I can foresee that in a few years, when both my wife and I are retired and living on a fixed income that is a fraction of what we’ve become accustomed to living on, we’ll have to cut corners everywhere we can. Although in the big scheme of things financially Christmas card costs aren’t a major item, every little expense counts. When that day comes, I hope all of our friends don’t think we’ve forsaken them. Or that we’ve died and they didn’t know it. When that time comes, I guess we’ll just have to pick up our cell phones (if we can still afford a cell phone!) and call our friends to wish them a Merry Christmas. Actually, that’s not a bad idea! Sort of like telling friends, “Don’t come to my funeral to visit me; visit me while I’m still alive!”


But the thought that really bothers me most is that it is becoming increasingly more difficult to find cards that actually say something. Most of the cards on the market are so generic today, the age of political correctness when everyone is so afraid of offending someone by saying something that might be construed as overtly religious, that they don’t really say anything.

  1. “Happy Holidays.” (What holidays are we celebrating? We might as well substitute a blank line and let the recipient fill in the holiday of choice for the word holiday for all that sentiment says.)

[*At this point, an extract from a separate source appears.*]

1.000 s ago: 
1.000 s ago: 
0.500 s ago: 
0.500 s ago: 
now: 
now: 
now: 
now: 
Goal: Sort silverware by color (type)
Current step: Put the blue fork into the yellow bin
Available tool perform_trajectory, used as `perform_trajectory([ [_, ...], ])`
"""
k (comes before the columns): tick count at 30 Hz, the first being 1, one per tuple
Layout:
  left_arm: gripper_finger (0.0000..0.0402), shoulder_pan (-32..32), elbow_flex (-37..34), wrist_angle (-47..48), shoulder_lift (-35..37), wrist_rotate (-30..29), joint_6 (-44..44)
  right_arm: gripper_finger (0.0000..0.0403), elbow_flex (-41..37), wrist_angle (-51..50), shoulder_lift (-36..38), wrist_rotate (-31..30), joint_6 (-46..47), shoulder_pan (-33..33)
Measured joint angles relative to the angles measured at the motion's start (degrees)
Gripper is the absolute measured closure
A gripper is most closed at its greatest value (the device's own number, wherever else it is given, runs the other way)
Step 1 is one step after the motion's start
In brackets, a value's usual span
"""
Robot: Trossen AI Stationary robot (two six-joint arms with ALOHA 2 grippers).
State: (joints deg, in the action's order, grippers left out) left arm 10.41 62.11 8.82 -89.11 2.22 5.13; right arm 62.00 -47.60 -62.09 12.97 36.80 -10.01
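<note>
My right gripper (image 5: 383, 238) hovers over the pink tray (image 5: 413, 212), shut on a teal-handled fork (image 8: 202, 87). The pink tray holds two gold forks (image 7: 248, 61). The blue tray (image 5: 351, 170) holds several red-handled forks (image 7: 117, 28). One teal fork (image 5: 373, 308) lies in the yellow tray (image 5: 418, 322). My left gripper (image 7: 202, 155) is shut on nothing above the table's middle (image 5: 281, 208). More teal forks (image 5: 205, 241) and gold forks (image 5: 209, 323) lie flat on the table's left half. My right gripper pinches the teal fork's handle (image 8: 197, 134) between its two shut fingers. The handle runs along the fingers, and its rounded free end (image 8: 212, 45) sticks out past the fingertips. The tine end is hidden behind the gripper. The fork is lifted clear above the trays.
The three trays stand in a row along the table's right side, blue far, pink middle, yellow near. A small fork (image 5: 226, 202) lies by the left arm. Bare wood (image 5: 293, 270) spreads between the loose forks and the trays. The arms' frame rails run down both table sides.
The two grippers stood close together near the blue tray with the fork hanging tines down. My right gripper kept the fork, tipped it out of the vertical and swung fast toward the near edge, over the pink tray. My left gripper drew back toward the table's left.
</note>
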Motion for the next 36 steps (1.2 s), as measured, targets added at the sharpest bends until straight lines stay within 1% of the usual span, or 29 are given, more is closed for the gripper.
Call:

  2. “May you feel the magic of the season.” (It’s not about feelings; it’s about a Person! And it was a miracle, not magic!)

  3. “Peace on earth.” (Great. But you can’t have any real peace without the Person that everyone seems afraid to name!)

That’s why, whenever I find a card with an honest-to-goodness message, I buy it in bulk. If Sam’s sold bulk cards with a real message, I, skinflint though I am, would even be tempted to fork over money for a membership!

Despite the cloudy, troubled thoughts I had while getting my Christmas cards out this year, I’ll still send them with the hope that they, as weak as their message might be, coupled with the few words of my own that I’ve added, will convey the real meaning of Christmas and friendship to those who receive them. And I’ll look forward to receiving those that do come to my own mailbox. And I’ll dutifully tape them to our door jambs. Some traditions are worth keeping, even if it is getting harder to do so.